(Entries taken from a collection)
----
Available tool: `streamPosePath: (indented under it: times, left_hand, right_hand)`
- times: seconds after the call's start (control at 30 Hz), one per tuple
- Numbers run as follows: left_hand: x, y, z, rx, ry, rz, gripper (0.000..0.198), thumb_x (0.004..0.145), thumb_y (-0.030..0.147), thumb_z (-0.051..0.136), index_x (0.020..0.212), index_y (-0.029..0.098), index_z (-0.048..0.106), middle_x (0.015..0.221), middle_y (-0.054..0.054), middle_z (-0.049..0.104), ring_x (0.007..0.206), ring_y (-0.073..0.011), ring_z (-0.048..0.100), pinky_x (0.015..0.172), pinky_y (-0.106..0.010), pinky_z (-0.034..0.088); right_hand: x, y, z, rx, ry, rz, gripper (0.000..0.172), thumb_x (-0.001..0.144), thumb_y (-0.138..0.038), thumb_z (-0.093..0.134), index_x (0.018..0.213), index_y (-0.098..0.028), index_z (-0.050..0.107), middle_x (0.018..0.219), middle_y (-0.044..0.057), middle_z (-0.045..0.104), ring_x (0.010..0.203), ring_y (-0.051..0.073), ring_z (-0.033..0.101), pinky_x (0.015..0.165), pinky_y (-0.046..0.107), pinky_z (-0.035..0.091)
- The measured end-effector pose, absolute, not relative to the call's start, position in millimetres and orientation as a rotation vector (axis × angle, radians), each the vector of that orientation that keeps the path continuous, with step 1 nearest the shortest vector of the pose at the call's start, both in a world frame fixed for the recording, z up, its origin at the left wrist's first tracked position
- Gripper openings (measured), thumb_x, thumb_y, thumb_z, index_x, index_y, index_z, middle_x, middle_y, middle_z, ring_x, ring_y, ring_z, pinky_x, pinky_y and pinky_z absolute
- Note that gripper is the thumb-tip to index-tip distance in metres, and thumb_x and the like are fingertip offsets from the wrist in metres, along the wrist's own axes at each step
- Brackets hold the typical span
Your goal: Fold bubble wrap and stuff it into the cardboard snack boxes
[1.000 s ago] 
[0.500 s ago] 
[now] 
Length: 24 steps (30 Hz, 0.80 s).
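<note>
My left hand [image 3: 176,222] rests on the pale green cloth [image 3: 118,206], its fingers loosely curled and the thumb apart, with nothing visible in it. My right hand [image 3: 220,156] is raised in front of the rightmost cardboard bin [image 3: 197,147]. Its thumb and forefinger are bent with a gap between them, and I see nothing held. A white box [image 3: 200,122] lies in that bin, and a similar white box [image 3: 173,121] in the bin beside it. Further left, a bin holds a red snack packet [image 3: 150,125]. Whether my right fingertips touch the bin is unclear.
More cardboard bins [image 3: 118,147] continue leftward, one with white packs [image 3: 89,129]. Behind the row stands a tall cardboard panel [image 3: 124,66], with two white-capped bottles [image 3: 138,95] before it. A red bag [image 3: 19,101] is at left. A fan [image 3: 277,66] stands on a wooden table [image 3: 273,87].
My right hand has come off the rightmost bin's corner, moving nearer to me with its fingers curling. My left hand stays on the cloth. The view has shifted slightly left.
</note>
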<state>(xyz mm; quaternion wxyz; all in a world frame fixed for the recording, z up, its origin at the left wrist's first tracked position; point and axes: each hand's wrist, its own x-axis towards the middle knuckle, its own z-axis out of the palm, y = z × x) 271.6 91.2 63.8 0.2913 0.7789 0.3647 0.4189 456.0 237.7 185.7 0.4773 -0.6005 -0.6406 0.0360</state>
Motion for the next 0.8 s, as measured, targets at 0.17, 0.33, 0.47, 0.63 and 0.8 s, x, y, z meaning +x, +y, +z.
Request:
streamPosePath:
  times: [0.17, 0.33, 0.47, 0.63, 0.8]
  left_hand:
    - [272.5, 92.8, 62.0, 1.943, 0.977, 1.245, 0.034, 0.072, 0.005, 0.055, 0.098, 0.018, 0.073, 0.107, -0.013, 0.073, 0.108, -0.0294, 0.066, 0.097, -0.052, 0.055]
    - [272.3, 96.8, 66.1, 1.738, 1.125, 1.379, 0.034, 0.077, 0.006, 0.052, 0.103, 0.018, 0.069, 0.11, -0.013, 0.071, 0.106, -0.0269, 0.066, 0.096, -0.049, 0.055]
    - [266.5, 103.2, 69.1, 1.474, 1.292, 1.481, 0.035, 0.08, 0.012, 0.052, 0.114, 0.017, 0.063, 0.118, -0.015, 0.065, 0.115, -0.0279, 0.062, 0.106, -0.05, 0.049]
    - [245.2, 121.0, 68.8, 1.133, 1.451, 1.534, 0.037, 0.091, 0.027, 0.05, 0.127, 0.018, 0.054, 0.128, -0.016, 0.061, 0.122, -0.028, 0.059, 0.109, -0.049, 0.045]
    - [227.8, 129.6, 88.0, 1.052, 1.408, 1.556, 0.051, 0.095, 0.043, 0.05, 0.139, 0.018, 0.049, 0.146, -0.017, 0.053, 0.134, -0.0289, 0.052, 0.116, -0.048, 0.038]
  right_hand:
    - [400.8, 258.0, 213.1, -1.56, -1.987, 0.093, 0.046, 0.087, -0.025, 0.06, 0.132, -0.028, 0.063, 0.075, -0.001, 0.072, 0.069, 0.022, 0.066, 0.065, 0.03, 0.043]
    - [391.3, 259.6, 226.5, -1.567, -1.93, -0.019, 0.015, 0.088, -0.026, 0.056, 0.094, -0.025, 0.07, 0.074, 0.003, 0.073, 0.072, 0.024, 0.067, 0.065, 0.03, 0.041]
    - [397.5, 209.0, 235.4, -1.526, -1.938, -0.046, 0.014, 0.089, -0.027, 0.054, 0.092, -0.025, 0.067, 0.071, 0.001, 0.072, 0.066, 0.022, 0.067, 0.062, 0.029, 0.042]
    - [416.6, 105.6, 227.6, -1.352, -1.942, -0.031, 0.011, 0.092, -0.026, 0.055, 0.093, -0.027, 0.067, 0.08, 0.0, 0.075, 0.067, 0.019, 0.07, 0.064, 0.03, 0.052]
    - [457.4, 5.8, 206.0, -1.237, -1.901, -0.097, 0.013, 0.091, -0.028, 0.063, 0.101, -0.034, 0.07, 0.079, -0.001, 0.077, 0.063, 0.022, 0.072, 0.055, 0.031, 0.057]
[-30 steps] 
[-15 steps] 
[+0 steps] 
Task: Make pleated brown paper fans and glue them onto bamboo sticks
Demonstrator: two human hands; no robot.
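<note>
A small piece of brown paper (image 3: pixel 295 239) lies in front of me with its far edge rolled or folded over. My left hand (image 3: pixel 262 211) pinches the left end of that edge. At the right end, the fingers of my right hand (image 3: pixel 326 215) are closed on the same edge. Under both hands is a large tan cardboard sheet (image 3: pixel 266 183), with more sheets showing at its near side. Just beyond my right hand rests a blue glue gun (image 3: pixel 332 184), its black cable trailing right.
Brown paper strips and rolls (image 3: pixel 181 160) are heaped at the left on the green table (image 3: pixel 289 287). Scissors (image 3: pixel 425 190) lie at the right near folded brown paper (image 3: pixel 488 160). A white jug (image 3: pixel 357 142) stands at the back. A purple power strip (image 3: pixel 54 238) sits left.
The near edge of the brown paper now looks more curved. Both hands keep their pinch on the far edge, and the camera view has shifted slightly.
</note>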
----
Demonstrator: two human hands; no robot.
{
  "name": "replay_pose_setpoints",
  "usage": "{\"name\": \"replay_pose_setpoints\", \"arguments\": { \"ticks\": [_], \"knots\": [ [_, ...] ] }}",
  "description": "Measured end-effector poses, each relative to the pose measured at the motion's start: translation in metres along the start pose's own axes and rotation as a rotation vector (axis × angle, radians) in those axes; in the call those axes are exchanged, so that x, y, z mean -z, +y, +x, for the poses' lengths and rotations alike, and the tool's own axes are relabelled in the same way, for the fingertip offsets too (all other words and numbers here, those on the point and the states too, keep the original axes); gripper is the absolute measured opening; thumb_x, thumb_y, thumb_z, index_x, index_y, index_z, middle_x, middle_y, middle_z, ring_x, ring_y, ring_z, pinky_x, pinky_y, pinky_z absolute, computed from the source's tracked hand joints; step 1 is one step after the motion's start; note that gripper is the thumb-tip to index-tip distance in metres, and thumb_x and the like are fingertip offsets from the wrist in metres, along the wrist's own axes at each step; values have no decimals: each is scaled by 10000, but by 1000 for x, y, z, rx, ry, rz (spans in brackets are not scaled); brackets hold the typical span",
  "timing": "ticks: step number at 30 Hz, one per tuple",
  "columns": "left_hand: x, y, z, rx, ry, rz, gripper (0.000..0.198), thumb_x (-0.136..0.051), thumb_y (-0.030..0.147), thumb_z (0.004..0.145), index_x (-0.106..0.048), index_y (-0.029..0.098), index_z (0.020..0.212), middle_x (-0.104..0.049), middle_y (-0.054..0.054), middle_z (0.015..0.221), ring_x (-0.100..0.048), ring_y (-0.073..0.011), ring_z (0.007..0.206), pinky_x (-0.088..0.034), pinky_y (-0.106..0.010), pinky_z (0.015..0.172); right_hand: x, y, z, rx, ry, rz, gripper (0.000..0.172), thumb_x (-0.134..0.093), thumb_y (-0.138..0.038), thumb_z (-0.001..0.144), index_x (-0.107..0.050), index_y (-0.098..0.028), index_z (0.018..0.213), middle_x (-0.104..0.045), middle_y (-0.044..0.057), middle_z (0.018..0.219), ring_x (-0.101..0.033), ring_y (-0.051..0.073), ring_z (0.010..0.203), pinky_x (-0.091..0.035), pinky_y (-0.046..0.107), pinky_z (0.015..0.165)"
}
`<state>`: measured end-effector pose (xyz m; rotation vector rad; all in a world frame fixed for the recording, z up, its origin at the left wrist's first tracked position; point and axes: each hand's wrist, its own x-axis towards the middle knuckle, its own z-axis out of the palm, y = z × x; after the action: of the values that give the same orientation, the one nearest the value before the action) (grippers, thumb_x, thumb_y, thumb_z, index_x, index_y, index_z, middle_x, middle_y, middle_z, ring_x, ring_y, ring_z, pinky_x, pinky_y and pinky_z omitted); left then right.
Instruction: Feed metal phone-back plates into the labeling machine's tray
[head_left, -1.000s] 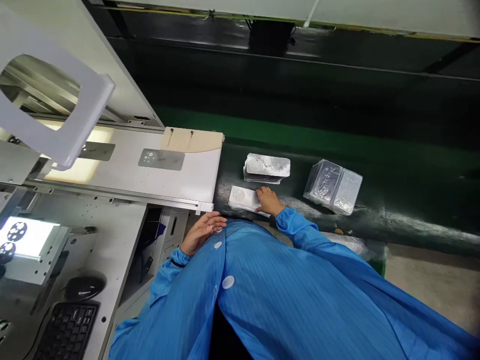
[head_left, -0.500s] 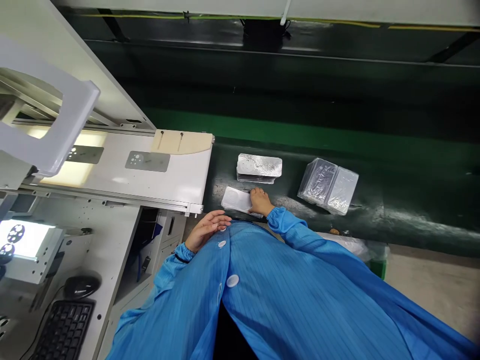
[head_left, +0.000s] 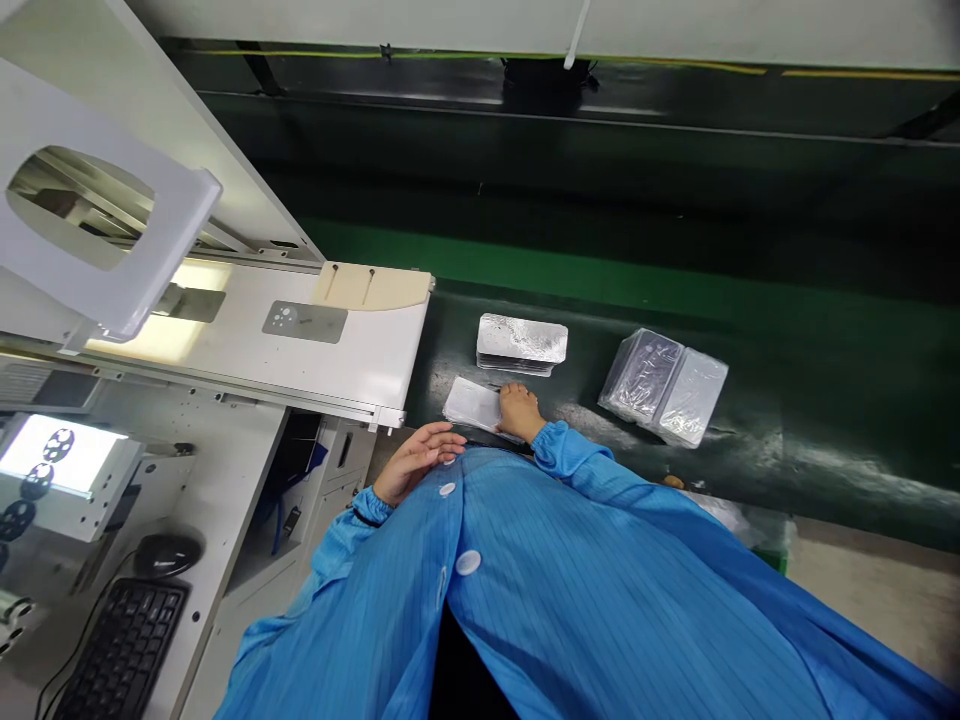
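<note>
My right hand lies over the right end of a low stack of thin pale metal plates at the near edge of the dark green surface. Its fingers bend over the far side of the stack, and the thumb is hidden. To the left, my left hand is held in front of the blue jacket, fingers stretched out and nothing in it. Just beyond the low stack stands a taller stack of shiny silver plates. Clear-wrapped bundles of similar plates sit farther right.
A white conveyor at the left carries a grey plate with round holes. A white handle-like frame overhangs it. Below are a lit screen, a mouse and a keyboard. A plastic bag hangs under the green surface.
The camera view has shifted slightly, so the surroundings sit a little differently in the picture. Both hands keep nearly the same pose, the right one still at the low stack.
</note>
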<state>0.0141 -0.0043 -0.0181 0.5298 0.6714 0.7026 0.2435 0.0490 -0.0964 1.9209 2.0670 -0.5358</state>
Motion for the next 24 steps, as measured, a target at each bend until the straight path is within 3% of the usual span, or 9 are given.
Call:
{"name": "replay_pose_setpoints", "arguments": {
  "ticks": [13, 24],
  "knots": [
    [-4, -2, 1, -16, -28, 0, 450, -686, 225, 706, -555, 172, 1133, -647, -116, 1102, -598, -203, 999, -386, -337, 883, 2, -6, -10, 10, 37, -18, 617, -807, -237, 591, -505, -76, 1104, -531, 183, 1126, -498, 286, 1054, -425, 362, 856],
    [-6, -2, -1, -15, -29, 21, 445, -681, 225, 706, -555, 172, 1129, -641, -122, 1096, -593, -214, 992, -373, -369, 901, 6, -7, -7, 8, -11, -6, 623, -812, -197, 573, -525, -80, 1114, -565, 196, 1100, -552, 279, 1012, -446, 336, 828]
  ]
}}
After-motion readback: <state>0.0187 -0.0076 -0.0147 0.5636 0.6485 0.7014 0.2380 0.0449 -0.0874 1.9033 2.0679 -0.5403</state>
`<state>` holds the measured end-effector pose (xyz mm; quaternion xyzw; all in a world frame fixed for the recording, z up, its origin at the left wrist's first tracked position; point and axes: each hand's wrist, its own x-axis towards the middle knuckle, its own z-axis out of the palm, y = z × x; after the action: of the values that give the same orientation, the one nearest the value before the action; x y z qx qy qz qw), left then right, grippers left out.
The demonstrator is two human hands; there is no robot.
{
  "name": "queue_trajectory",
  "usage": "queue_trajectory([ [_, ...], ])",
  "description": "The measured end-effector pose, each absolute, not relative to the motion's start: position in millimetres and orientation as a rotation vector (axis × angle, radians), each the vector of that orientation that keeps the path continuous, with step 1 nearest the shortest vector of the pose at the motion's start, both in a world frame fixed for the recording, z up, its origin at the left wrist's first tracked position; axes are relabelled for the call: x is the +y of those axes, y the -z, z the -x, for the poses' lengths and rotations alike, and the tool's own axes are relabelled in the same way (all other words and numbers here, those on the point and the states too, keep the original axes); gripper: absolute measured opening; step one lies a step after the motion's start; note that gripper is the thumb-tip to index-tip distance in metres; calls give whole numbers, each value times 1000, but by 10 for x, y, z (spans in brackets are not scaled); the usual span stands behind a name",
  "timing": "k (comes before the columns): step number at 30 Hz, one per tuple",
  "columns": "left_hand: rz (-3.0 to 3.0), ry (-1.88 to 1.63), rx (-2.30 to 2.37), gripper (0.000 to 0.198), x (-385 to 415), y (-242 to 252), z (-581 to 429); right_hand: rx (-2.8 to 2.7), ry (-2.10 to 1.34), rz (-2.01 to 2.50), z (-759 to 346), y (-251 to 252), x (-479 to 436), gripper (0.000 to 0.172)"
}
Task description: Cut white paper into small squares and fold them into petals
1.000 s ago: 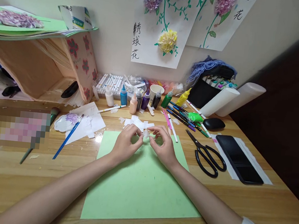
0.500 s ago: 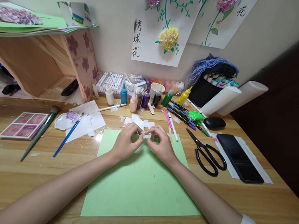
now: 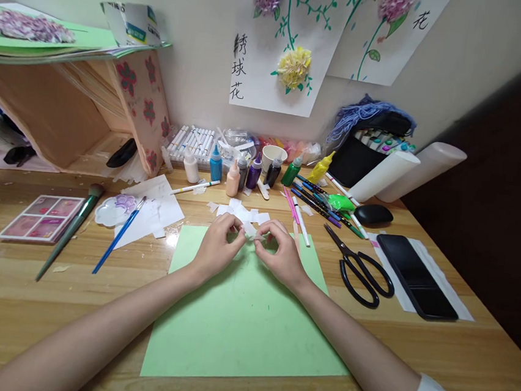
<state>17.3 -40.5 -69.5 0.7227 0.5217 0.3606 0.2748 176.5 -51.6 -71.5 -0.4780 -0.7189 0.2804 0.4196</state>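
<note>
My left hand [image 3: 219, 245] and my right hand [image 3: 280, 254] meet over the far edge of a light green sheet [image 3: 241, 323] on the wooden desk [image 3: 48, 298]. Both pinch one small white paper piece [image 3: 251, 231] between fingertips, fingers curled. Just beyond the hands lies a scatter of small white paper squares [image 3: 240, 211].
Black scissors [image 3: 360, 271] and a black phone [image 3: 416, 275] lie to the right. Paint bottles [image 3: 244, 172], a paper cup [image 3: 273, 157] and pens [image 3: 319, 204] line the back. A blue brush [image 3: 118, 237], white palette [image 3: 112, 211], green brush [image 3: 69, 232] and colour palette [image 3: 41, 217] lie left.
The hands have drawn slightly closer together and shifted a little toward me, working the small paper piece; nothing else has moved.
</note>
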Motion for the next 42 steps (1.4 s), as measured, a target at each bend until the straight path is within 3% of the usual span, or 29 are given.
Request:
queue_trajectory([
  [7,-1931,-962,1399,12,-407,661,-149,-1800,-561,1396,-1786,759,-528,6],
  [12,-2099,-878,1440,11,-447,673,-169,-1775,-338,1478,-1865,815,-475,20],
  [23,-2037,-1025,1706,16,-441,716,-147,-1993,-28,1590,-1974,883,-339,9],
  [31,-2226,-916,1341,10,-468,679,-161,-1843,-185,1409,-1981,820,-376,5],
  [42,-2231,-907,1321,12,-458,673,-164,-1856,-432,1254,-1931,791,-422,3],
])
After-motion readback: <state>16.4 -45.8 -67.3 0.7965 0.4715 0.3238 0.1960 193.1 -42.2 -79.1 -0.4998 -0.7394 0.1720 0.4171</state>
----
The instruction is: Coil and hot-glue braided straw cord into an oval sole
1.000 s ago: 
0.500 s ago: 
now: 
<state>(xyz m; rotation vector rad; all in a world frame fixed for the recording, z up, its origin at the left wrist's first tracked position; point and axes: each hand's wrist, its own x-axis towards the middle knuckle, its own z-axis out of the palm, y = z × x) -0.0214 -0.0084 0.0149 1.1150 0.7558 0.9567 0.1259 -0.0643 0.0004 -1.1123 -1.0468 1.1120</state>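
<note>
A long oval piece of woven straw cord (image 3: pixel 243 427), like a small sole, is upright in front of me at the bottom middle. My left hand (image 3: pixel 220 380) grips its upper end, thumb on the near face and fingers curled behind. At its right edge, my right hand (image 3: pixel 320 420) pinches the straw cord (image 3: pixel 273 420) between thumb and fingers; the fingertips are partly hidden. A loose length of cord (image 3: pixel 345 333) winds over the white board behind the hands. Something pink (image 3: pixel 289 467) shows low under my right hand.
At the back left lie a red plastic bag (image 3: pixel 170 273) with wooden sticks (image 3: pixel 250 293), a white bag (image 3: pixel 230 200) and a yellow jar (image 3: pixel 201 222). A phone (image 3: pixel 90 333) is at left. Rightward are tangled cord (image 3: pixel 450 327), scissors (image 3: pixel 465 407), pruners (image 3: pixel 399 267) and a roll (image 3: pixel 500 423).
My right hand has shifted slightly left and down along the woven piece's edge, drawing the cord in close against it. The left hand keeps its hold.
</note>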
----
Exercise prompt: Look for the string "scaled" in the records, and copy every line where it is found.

Written solution:
  "description": "Measured end-effector poses, each relative to the pose measured at the motion's start: translation in metres along the start pose's own axes and rotation as a rotation vector (axis × angle, radians) in those axes; in the call those axes are exchanged, so that x, y, z mean -z, +y, +x, for the poses' lengths and rotations alike, and the tool's own axes are relabelled in the same way, for the fingertip offsets too (all other words and numbers here, those on the point and the states too, keep the original axes); gripper is the absolute measured opening; thumb_x, thumb_y, thumb_z, index_x, index_y, index_z, middle_x, middle_y, middle_z, ring_x, ring_y, ring_z, pinky_x, pinky_y, pinky_z absolute, computed from the source's tracked hand joints; step 1 is one step after the motion's start; note that gripper is the thumb-tip to index-tip distance in metres, and thumb_x and the like are fingertip offsets from the wrist in metres, along the wrist's own axes at each step; values have no decimals: each is scaled by 10000, but by 1000 for x, y, z, rx, ry, rz (spans in brackets are not scaled); brackets hold the typical span",
  "description": "The measured end-effector pose, each absolute, not relative to the motion's start: position in millimetres and orientation as a rotation vector (axis × angle, radians), each the vector of that orientation that keeps the path continuous, with step 1 nearest the shortest vector of the pose at the motion's start, both in a world frame fixed for the recording, z up, its origin at the left wrist's first tracked position; axes are relabelled for the call: x is the +y of those axes, y the -z, z the -x, for the poses' lengths and rotations alike, and the tool's own axes are relabelled in the same way (all other words and numbers here, those on the point and the states too, keep the original axes); gripper: absolute measured opening; step one lies a step after the motion's start; note that gripper is the thumb-tip to index-tip distance in metres; calls give whole numbers, each value times 1000, but by 10 for x, y, z (spans in brackets are not scaled); the usual span stands behind a name",

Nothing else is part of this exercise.